Turing has a US market monopoly on Daraprim because in the 2000s Hoffman-La Roche discontinued production of the only competing drug, Fansidar. Outside of the United States, there is no 'shortage' of pyrimethamine (generic Daraprim); the drug is produced for pennies by companies like Ipca laboratories in Mumbai and Guilin Pharmaceutical in Shanghai, and it is widely used in global antimalaria and antitoxoplasmosis programs. These generic companies do not serve the US market simply because the cost of entering it is prohibitive; the requirements of the Generic Drug User Fee Act of 2012 mean that any company entering the market must pay $400,000 just for the FDA to look at their filing. They would also need to stump up the additional cost of generating data for the submission.

Second, Turing will not make a sackful of money from Daraprim. Even if Daraprim could obtain its sticker price of $750, Turing's new 2015 price would raise $800 million in annual sales. In reality, though, Turing would be lucky to sell any drug at that price point. Negotiations with payers on drug prices always take place behind closed doors, and any reimbursement on Daraprim would be heavily discounted compared with the advertised price. Shkreli himself claims that half of the US patients get the drug for a dollar.

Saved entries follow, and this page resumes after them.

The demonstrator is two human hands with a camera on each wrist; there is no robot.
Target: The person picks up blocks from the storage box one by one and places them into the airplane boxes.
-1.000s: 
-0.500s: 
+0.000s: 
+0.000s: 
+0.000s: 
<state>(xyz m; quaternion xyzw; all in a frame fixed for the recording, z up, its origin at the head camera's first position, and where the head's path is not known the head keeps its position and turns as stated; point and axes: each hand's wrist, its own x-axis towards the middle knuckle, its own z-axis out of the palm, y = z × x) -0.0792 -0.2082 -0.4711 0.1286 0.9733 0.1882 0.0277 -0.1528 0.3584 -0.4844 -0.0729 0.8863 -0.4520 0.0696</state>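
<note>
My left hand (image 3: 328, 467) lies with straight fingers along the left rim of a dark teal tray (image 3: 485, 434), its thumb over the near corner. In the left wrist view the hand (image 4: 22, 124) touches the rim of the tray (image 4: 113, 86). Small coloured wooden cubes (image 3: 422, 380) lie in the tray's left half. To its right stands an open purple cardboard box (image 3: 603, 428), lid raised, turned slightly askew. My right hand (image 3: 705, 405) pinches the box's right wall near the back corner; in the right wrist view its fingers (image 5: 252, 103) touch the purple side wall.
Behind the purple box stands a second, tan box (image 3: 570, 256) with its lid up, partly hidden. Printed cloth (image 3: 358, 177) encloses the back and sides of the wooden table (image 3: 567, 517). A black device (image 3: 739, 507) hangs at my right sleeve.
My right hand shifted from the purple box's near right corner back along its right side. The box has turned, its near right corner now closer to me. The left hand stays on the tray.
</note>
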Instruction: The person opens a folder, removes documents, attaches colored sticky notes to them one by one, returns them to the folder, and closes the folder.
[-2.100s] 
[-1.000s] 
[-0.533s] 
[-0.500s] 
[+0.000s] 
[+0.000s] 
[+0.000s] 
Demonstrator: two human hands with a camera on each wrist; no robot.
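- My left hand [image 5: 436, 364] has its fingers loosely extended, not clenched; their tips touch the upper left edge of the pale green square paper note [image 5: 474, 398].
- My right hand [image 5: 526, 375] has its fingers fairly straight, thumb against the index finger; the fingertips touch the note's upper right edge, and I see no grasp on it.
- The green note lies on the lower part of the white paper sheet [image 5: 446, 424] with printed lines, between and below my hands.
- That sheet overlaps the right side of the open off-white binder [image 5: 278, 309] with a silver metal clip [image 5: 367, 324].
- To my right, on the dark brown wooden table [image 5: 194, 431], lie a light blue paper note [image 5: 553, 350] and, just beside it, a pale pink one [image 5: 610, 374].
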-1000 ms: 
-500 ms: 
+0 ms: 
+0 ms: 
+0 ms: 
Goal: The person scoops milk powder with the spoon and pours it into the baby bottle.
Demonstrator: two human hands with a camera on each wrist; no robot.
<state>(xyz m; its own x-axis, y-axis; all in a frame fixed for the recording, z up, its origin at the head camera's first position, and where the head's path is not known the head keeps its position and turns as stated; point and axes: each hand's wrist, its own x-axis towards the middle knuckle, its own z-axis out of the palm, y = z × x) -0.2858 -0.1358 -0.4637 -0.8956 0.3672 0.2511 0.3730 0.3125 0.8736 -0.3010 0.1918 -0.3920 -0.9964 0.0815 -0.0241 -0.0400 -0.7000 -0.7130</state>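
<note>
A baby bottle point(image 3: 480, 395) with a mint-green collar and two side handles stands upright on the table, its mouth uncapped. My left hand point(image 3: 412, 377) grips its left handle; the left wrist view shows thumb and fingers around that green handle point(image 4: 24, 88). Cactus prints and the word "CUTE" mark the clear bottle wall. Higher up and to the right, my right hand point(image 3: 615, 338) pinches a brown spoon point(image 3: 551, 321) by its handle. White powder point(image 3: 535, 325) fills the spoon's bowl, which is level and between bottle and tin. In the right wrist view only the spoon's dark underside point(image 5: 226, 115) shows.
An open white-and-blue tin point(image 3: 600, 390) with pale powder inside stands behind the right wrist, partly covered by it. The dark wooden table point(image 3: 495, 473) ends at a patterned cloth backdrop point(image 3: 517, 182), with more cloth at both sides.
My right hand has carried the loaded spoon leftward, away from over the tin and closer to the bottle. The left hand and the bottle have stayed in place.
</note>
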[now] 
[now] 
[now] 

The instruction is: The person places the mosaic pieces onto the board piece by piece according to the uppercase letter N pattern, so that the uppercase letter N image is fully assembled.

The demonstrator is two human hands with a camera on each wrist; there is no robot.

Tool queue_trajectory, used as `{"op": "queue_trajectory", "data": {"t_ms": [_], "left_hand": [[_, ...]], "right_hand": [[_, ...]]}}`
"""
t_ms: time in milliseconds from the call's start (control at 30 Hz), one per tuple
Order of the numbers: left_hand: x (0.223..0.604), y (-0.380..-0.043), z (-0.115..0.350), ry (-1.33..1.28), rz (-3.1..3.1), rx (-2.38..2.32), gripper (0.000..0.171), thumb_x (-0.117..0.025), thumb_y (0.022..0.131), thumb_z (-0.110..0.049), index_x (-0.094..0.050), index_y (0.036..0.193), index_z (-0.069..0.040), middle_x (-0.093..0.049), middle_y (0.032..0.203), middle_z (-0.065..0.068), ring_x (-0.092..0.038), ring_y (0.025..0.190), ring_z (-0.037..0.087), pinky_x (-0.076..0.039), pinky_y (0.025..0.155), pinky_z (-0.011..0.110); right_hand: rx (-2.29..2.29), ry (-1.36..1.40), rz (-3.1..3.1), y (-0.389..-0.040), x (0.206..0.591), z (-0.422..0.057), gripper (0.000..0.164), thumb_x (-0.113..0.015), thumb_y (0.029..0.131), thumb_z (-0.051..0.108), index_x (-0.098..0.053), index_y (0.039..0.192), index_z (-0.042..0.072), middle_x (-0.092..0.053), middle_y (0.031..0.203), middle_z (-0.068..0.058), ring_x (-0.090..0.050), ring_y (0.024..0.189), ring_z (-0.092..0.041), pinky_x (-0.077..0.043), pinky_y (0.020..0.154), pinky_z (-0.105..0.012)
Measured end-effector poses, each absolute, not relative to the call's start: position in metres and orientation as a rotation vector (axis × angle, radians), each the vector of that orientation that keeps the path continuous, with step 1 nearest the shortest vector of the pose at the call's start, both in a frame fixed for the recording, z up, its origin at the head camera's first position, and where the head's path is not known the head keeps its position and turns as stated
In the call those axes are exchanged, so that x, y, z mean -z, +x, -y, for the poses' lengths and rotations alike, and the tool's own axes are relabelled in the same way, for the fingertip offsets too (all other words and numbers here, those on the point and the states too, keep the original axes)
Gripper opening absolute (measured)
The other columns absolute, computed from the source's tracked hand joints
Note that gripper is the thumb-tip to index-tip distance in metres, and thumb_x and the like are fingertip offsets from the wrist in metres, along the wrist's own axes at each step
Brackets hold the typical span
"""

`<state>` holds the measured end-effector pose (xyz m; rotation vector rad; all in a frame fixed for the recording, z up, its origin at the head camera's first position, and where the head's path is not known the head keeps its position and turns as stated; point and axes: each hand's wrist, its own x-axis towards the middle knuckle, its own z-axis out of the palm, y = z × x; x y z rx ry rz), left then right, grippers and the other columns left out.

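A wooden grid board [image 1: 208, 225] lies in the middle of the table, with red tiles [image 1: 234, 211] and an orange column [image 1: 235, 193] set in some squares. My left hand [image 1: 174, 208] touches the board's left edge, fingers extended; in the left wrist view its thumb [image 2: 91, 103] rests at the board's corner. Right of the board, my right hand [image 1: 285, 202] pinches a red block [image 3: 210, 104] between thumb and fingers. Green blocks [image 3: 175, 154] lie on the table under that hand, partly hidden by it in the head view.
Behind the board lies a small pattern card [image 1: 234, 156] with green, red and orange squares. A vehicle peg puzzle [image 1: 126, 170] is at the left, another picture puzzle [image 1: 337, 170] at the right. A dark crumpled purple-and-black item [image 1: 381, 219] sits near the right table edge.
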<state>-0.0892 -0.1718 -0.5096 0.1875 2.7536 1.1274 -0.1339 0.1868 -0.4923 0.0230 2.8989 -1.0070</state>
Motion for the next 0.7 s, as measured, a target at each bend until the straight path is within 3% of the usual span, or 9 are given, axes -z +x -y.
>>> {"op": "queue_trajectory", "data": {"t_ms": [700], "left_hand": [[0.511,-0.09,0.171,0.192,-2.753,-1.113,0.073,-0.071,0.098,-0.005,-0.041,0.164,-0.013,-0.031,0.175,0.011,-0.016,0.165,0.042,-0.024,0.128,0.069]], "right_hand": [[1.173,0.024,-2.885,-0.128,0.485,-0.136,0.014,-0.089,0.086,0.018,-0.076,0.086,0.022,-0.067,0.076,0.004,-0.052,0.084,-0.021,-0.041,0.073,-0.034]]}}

Third, and perhaps most importantly, what has not been said is that Daraprim will still be available at $7 a pill from the above non-US manufacturers through online pharmacies. Health insurance restrictions might make reimbursement difficult: but only in a truly mad world would health insurers sign off $100,000 per patient for Turing's version of a 60-year-old drug rather than $700–1,300 for the same formulation made in Europe, China or India.

So if the drug is available cheaper from online pharmacies, what is all the fuss about?

One theory is that this had less to do with drug pricing than with stocks. As a former hedge fund manager, Shkreli had much to gain from shorting inflated biotech stocks before contriving a mechanism to not only increase the moral indignation around drug pricing but also give him some element of control over the timing of events. But that is just conjecture.

The larger picture is that as the US election progresses, we will likely continue to see more spats about drug pricing. Organizations like the American Society for Clinical Oncology and the Institute for Clinical and Economic Review will continue to push for changes in drug pricing practices. And those in industry will continue to stress the need to maintain the status quo.

This journal recognizes the right of brand manufacturers to obtain a high price/return on the investment they make in bringing innovative drugs to market. But premium prices are justifiable only for R&D-intensive, first-in-class experimental therapies. And many of the same companies that are discovering and developing innovative drugs also are gouging the market, hiking up prices 400% to 500%, year after year, on old drugs, particularly off-patent biologics (Nat. Biotechnol. 31, 467, 2013). This is the drug industry's dirty little secret. Shkreli's crime was attracting the spotlight to the shadows.